Retype the records below so that each one matches exactly.

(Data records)

☆ ☆ ☆ ☆ ☆

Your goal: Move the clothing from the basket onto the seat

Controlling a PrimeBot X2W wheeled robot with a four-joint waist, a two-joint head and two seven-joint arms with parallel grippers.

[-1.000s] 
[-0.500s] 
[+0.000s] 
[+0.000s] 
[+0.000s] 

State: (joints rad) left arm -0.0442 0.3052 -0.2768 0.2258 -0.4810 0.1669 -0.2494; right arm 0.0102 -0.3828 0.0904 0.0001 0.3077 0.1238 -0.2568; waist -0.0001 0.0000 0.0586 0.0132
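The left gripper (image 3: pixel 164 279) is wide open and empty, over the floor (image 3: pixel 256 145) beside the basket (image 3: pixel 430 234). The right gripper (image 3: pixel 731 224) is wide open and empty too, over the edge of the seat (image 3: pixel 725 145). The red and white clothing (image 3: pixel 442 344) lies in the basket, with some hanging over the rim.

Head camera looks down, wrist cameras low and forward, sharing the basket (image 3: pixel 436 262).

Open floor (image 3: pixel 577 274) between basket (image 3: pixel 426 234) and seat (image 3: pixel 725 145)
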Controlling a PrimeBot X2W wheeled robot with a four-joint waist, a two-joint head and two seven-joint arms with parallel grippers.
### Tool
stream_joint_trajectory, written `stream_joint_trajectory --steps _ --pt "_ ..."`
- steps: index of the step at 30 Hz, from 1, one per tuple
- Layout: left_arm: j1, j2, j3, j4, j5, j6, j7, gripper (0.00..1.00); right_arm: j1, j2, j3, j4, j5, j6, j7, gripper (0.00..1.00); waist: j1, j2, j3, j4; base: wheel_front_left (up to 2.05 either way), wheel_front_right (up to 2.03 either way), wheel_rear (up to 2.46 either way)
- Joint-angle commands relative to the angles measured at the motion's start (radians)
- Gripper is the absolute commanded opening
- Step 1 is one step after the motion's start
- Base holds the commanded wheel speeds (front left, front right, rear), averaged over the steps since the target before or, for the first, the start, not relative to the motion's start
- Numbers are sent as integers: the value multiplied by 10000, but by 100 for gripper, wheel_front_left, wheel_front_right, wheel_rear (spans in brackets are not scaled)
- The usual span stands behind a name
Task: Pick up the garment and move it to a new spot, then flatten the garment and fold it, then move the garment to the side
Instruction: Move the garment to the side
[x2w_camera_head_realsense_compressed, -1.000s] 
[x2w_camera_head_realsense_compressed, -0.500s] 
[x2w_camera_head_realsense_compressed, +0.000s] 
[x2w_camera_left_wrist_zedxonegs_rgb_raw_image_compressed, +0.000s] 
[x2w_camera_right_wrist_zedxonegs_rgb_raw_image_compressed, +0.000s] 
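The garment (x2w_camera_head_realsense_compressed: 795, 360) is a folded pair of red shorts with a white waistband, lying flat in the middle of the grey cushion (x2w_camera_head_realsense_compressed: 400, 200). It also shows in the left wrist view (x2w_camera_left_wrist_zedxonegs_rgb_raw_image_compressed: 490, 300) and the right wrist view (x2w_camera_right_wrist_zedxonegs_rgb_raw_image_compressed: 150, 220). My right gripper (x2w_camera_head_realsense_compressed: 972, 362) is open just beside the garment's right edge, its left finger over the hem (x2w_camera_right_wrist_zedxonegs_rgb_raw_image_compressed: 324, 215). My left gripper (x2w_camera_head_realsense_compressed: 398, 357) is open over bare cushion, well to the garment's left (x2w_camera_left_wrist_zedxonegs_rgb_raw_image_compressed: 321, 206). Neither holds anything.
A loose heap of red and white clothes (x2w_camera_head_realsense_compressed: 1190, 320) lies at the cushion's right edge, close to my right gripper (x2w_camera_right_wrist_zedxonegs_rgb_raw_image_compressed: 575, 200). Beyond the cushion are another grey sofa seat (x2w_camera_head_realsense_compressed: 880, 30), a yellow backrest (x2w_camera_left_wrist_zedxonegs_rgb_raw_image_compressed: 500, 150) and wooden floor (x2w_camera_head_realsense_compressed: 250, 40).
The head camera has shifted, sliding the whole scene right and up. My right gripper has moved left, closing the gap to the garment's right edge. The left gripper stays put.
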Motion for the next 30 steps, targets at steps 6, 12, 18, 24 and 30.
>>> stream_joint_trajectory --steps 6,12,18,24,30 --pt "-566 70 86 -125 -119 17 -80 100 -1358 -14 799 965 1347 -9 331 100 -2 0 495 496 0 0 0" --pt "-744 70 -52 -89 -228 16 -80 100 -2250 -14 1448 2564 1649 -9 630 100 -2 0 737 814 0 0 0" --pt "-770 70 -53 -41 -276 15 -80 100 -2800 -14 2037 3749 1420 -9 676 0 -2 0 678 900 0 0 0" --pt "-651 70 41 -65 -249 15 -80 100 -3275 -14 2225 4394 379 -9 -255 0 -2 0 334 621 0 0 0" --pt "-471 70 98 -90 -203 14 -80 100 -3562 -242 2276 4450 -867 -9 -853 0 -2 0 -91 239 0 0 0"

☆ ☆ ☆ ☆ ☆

• RESPONSE AREA:
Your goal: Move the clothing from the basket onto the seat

Controlling a PrimeBot X2W wheeled robot with a four-joint waist, a two-joint head and two seven-joint arms with parallel grippers.

[-1.000s] 
[-0.500s] 
[+0.000s] 
[+0.000s] 
[+0.000s] 

State: (joints rad) left arm -0.0442 0.3052 -0.2768 0.2258 -0.4810 0.1669 -0.2494; right arm 0.0102 -0.3828 0.0904 0.0001 0.3077 0.1238 -0.2568; waist -0.0001 0.0000 0.0586 0.0132
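The left gripper (image 3: pixel 164 279) is wide open and empty, over the floor (image 3: pixel 256 145) beside the basket (image 3: pixel 430 234). The right gripper (image 3: pixel 731 224) is wide open and empty too, over the edge of the seat (image 3: pixel 725 145). The red and white clothing (image 3: pixel 442 344) lies in the basket, with some hanging over the rim.

Head camera looks down, wrist cameras low and forward, sharing the basket (image 3: pixel 436 262).

Open floor (image 3: pixel 577 274) between basket (image 3: pixel 426 234) and seat (image 3: pixel 725 145)
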Controlling a PrimeBot X2W wheeled robot with a four-joint waist, a two-joint head and two seven-joint arms with parallel grippers.
### Tool
stream_joint_trajectory, written `stream_joint_trajectory --steps _ --pt "_ ..."`
- steps: index of the step at 30 Hz, from 1, one per tuple
- Layout: left_arm: j1, j2, j3, j4, j5, j6, j7, gripper (0.00..1.00); right_arm: j1, j2, j3, j4, j5, j6, j7, gripper (0.00..1.00); waist: j1, j2, j3, j4; base: wheel_front_left (up to 2.05 either way), wheel_front_right (up to 2.03 either way), wheel_rear (up to 2.46 either way)
- Joint-angle commands relative to the angles measured at the motion's start (radians)
- Gripper is the absolute commanded opening
- Step 1 is one step after the motion's start
- Base holds the commanded wheel speeds (front left, front right, rear), averaged over the steps since the target before or, for the first, the start, not relative to the motion's start
- Numbers are sent as integers: the value multiplied by 10000, but by 100 for gripper, wheel_front_left, wheel_front_right, wheel_rear (spans in brackets are not scaled)
- The usual span stands behind a name
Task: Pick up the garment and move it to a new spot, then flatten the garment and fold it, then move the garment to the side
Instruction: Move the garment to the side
[x2w_camera_head_realsense_compressed, -1.000s] 
[x2w_camera_head_realsense_compressed, -0.500s] 
[x2w_camera_head_realsense_compressed, +0.000s] 
[x2w_camera_left_wrist_zedxonegs_rgb_raw_image_compressed, +0.000s] 
[x2w_camera_right_wrist_zedxonegs_rgb_raw_image_compressed, +0.000s] 
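The garment (x2w_camera_head_realsense_compressed: 795, 360) is a folded pair of red shorts with a white waistband, lying flat in the middle of the grey cushion (x2w_camera_head_realsense_compressed: 400, 200). It also shows in the left wrist view (x2w_camera_left_wrist_zedxonegs_rgb_raw_image_compressed: 490, 300) and the right wrist view (x2w_camera_right_wrist_zedxonegs_rgb_raw_image_compressed: 150, 220). My right gripper (x2w_camera_head_realsense_compressed: 972, 362) is open just beside the garment's right edge, its left finger over the hem (x2w_camera_right_wrist_zedxonegs_rgb_raw_image_compressed: 324, 215). My left gripper (x2w_camera_head_realsense_compressed: 398, 357) is open over bare cushion, well to the garment's left (x2w_camera_left_wrist_zedxonegs_rgb_raw_image_compressed: 321, 206). Neither holds anything.
A loose heap of red and white clothes (x2w_camera_head_realsense_compressed: 1190, 320) lies at the cushion's right edge, close to my right gripper (x2w_camera_right_wrist_zedxonegs_rgb_raw_image_compressed: 575, 200). Beyond the cushion are another grey sofa seat (x2w_camera_head_realsense_compressed: 880, 30), a yellow backrest (x2w_camera_left_wrist_zedxonegs_rgb_raw_image_compressed: 500, 150) and wooden floor (x2w_camera_head_realsense_compressed: 250, 40).
The head camera has shifted, sliding the whole scene right and up. My right gripper has moved left, closing the gap to the garment's right edge. The left gripper stays put.
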Motion for the next 30 steps, targets at steps 6, 12, 18, 24 and 30.
>>> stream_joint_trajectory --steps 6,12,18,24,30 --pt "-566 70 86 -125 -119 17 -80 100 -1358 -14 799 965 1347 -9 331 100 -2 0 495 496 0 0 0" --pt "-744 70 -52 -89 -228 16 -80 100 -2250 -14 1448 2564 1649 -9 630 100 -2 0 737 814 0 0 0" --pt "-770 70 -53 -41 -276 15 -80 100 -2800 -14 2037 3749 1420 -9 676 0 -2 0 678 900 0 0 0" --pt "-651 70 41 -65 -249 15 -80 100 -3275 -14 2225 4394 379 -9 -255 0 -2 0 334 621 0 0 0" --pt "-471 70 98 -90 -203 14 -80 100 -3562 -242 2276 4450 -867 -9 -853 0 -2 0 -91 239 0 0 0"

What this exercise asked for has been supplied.